Key findings include: institutional trust is the strongest within-country predictor of right-populist vote share (β = -85.7, p < 0.001, global panel); economic deterioration significantly predicts left-populist gains (p = 0.004), supporting a populist bifurcation hypothesis; cumulative institutional decline over three years is a more powerful predictor than current-period levels; out-of-sample forecast validation achieves r = 0.622 (p < 0.001) for 2020-2023 elections; and survey validation using European Social Survey Round 11 (n = 40,917) recovers the A1 and A3 profiles as predicted.

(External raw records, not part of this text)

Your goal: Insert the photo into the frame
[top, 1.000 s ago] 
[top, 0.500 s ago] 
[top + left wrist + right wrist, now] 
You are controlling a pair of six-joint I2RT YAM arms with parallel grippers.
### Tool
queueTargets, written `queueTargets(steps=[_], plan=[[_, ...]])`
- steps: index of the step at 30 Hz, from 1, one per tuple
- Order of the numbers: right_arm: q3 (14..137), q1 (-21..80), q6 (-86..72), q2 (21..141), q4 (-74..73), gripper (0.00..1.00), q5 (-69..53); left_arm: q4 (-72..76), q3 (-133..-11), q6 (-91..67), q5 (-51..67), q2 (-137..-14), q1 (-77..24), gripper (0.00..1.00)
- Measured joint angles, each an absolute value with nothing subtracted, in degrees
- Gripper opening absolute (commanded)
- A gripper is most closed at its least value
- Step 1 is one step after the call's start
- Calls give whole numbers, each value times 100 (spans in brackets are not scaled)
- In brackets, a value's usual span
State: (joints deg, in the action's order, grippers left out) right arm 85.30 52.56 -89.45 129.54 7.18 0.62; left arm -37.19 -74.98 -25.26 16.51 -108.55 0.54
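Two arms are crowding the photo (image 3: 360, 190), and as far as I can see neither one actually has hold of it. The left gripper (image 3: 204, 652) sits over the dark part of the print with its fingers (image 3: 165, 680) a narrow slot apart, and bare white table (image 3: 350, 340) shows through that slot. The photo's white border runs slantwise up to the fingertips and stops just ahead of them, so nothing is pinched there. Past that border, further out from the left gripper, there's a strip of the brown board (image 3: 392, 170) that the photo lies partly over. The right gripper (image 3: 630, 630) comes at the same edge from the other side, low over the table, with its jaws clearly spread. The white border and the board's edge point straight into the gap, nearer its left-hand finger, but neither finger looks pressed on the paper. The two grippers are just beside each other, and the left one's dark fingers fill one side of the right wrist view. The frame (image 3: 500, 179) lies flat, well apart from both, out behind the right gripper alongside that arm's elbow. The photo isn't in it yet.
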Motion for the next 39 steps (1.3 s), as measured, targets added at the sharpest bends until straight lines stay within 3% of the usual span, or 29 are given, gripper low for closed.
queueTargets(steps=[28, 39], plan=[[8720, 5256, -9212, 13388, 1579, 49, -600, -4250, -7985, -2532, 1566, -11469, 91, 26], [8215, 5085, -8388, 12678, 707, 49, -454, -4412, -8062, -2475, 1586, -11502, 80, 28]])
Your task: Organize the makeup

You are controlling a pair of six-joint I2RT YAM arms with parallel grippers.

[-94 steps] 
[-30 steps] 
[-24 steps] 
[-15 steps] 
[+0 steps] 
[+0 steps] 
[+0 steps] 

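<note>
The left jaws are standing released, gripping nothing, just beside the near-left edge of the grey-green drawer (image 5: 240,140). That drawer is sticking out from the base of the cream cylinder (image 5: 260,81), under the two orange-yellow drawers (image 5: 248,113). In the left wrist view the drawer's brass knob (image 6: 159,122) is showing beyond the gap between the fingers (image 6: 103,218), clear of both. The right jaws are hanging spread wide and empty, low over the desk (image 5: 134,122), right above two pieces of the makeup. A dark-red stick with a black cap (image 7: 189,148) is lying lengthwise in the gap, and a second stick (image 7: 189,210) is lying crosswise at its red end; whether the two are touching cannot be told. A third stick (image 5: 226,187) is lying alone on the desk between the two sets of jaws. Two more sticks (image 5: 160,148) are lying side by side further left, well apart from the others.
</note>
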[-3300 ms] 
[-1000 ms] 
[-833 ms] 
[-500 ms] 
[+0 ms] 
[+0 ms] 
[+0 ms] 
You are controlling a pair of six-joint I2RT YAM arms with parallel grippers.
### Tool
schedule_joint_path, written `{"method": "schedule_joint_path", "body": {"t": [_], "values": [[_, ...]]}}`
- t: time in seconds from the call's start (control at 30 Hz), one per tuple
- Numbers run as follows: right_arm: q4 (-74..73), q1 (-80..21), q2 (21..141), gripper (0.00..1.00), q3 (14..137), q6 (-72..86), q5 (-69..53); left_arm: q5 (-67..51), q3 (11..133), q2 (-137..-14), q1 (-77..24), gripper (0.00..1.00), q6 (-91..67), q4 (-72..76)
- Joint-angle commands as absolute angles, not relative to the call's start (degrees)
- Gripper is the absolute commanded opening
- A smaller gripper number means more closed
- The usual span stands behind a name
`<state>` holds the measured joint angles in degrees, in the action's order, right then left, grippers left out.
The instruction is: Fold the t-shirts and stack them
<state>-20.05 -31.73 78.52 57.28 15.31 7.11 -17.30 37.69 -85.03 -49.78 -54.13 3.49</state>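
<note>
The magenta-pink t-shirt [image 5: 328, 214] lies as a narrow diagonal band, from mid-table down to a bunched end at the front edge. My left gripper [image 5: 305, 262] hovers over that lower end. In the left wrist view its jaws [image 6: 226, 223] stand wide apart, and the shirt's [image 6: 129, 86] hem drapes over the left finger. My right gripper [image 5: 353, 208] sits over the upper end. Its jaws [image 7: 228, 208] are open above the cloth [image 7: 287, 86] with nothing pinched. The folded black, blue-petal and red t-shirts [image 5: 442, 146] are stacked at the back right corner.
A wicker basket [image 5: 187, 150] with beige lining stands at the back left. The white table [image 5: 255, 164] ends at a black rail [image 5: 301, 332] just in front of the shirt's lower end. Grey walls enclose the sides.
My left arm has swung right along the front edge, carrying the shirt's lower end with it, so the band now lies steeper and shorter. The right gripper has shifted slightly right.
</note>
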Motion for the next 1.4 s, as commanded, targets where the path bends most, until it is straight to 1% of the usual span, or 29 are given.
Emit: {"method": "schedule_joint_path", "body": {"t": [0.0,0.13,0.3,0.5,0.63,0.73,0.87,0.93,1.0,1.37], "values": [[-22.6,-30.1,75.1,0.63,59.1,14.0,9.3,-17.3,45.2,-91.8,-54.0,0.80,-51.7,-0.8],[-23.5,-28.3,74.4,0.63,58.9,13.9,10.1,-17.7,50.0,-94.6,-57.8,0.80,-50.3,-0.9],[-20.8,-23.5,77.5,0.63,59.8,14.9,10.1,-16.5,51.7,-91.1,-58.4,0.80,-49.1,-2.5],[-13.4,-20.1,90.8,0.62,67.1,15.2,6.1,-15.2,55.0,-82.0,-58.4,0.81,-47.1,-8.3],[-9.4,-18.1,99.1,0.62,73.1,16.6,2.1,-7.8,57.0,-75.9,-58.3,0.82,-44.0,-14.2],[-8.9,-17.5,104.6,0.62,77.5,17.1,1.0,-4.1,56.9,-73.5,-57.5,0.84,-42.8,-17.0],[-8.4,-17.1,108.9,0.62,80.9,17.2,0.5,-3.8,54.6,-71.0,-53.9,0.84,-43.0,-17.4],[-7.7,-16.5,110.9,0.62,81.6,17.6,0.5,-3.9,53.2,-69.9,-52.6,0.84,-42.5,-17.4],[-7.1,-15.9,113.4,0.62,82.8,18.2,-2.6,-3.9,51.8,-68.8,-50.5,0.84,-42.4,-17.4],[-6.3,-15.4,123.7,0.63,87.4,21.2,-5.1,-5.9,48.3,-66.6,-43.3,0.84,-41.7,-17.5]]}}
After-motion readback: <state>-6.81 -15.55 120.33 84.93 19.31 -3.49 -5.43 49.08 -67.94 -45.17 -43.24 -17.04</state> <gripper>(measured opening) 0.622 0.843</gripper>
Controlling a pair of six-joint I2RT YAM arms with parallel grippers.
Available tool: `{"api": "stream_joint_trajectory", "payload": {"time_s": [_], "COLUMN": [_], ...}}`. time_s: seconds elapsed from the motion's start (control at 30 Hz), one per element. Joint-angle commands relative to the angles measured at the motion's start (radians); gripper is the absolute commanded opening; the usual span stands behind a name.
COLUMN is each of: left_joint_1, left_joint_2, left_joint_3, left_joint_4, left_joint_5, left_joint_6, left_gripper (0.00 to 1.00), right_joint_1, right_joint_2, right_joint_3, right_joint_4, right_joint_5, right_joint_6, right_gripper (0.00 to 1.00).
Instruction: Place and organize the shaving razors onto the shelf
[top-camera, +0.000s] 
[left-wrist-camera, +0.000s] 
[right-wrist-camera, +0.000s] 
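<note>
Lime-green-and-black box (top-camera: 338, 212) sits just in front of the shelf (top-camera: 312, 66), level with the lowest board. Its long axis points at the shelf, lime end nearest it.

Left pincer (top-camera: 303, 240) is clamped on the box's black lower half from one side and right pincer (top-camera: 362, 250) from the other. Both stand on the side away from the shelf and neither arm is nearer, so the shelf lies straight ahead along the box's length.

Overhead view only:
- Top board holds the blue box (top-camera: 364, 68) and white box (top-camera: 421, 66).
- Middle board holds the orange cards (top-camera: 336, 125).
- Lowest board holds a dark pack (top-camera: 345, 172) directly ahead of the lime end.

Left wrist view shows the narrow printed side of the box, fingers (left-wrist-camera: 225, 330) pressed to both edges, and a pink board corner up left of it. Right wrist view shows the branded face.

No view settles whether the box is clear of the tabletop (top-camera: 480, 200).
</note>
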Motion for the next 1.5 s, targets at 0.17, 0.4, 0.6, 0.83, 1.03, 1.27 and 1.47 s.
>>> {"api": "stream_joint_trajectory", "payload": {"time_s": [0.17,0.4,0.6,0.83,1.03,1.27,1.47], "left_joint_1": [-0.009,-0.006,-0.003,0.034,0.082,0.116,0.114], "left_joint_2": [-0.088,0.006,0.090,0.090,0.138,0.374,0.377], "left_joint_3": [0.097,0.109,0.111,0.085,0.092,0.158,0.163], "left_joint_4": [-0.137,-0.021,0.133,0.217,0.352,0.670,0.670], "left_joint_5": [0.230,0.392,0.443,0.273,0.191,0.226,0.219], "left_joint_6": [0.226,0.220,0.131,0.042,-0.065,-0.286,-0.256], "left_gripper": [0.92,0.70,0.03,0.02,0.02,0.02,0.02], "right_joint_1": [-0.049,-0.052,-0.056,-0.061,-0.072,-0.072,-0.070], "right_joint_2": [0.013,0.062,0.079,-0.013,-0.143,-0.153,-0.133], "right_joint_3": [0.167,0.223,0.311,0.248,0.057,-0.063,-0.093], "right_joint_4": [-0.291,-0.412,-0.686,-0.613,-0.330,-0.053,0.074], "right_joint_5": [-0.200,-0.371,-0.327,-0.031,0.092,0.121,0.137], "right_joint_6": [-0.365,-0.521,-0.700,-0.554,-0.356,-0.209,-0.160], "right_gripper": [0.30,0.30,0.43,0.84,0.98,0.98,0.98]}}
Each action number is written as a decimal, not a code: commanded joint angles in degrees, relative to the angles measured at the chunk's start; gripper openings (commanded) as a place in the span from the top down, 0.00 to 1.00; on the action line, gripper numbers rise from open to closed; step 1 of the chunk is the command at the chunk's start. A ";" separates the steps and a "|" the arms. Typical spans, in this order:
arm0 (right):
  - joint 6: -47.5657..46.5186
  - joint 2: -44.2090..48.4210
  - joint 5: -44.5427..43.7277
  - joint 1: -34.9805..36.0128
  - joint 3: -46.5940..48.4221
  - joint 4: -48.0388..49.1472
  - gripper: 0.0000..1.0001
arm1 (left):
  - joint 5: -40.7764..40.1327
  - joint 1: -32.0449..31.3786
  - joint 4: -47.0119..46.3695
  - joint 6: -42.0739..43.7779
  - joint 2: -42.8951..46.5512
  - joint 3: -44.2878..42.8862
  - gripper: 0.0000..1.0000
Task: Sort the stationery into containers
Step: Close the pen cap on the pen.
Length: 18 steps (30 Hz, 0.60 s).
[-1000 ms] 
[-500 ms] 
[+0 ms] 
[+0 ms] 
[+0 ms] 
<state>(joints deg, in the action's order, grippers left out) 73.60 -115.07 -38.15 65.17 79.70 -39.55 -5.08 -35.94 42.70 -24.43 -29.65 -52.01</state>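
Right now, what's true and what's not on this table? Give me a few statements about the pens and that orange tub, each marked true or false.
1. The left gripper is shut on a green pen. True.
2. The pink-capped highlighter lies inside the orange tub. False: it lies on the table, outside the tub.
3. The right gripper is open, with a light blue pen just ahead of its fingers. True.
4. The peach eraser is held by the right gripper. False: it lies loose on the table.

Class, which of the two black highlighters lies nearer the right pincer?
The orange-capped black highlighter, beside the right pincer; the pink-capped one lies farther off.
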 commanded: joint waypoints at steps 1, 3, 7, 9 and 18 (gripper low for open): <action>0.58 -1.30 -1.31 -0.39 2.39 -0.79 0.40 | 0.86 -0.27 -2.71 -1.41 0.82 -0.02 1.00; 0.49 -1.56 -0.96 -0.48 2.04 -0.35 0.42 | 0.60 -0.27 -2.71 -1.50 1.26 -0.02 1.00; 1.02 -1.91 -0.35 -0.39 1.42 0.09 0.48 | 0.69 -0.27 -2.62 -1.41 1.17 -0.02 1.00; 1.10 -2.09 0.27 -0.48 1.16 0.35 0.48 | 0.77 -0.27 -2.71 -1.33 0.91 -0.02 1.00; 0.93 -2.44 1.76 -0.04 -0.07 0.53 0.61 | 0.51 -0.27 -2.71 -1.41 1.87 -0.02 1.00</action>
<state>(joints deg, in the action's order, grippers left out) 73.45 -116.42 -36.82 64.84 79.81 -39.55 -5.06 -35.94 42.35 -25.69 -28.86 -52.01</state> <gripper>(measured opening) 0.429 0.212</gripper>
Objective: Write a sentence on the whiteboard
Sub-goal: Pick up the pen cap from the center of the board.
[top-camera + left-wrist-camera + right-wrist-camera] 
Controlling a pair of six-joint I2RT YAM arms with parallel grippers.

The paper includes full empirical analysis (regression, robustness tests, Granger causality, threshold estimation), historical validation (Weimar Germany, Post-Soviet Eastern Europe), policy implications, and an early-warning framework for democratic resilience monitoring. All prior findings from Versions 9.0-12.0 are retained, including median income interaction effects, ESS survey validation, executive corruption trajectories for A4, and cabinet data analysis.
V14 add more validation.
V14 also has been pre-registered: https://doi.org/10.17605/OSF.IO/J8MG6
Files
The_Irawadi_Dynamic_Model_IDM_14_0.pdf
Additional details
Additional titles
- Alternative title (English)
- The Irawadi Dynamic Model: Why Democracy Can Be Broken
Related works
- Is new version of
- Working paper: 10.5281/zenodo.19197041 (DOI)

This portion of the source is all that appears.